### Task
Your answer must be the exact lines below, starting with the line with "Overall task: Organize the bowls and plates" and going on through the line with "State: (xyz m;", both included, with no pictures.

==========

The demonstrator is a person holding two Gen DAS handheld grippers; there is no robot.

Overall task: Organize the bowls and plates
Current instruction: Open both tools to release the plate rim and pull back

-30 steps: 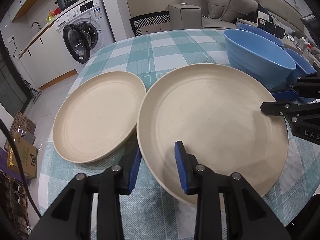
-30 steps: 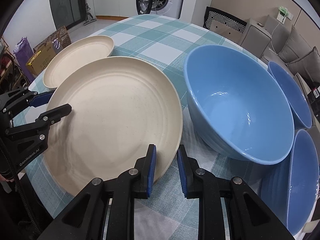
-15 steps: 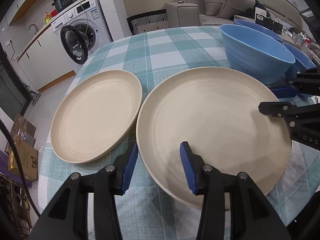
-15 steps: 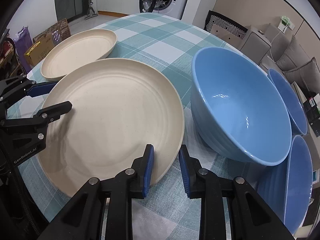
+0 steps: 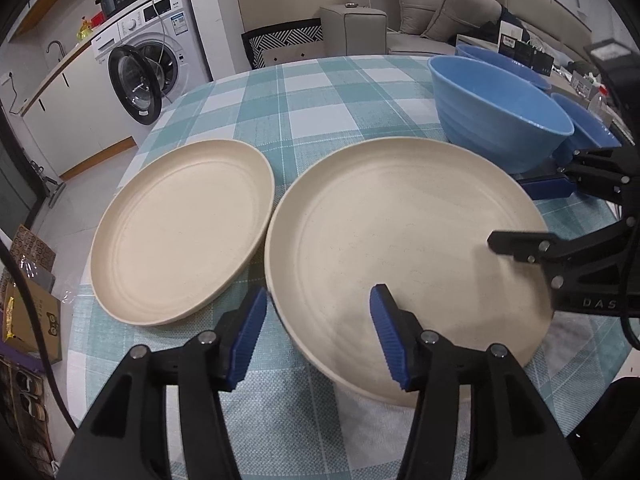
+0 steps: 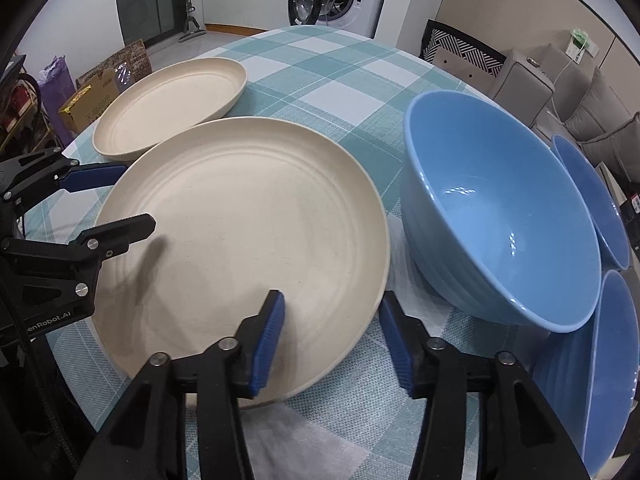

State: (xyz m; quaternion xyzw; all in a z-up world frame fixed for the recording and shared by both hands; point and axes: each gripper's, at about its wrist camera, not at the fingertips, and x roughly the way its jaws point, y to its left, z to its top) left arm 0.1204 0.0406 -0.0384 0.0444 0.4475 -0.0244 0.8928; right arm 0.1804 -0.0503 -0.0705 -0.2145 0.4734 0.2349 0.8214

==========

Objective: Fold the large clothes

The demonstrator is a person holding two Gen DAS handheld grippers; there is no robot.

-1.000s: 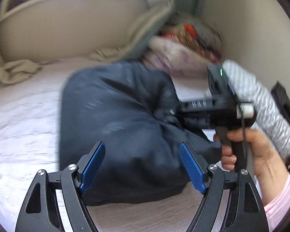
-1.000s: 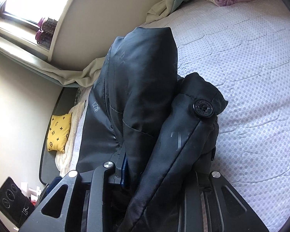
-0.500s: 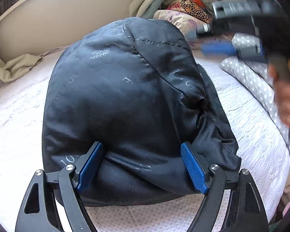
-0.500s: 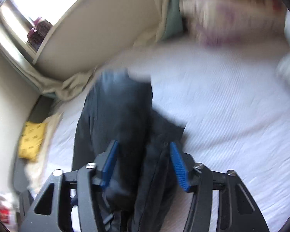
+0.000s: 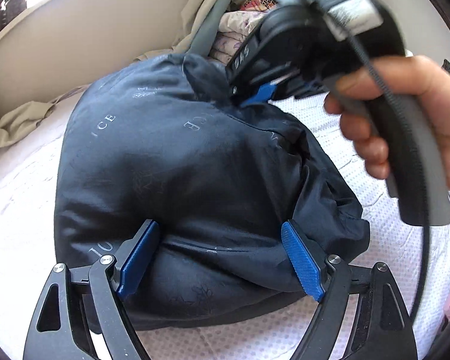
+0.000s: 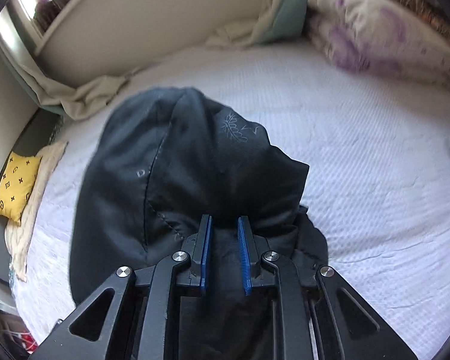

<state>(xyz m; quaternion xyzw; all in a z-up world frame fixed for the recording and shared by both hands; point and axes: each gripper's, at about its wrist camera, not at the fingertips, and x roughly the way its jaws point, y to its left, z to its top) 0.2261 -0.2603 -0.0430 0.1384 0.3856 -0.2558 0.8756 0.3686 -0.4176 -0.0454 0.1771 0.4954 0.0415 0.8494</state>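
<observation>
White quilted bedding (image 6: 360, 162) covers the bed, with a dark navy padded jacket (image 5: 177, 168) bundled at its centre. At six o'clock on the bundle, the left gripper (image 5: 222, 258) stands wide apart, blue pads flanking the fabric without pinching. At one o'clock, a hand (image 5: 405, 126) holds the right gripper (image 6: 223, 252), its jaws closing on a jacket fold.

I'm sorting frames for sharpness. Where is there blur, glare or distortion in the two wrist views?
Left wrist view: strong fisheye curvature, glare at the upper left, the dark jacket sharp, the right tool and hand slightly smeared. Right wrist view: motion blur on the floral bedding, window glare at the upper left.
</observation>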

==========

### Output of the exercise
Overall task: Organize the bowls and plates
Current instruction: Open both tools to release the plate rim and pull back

-30 steps: 
-30 steps: 
-15 steps: 
-15 steps: 
+0 steps: 
+0 steps: 

State: (xyz m; quaternion xyzw; all in a z-up world frame fixed for the recording and shared by both hands; point and axes: each gripper's, at about its wrist camera, not at the fingertips, and x roughly the way its jaws point, y to its left, z to its top) left arm 0.1204 0.0406 -0.0384 0.0444 0.4475 -0.0244 0.8928; right arm 0.1804 -0.0503 -0.0705 -0.2145 0.4734 0.2349 0.8214

There is nothing further to add to the answer.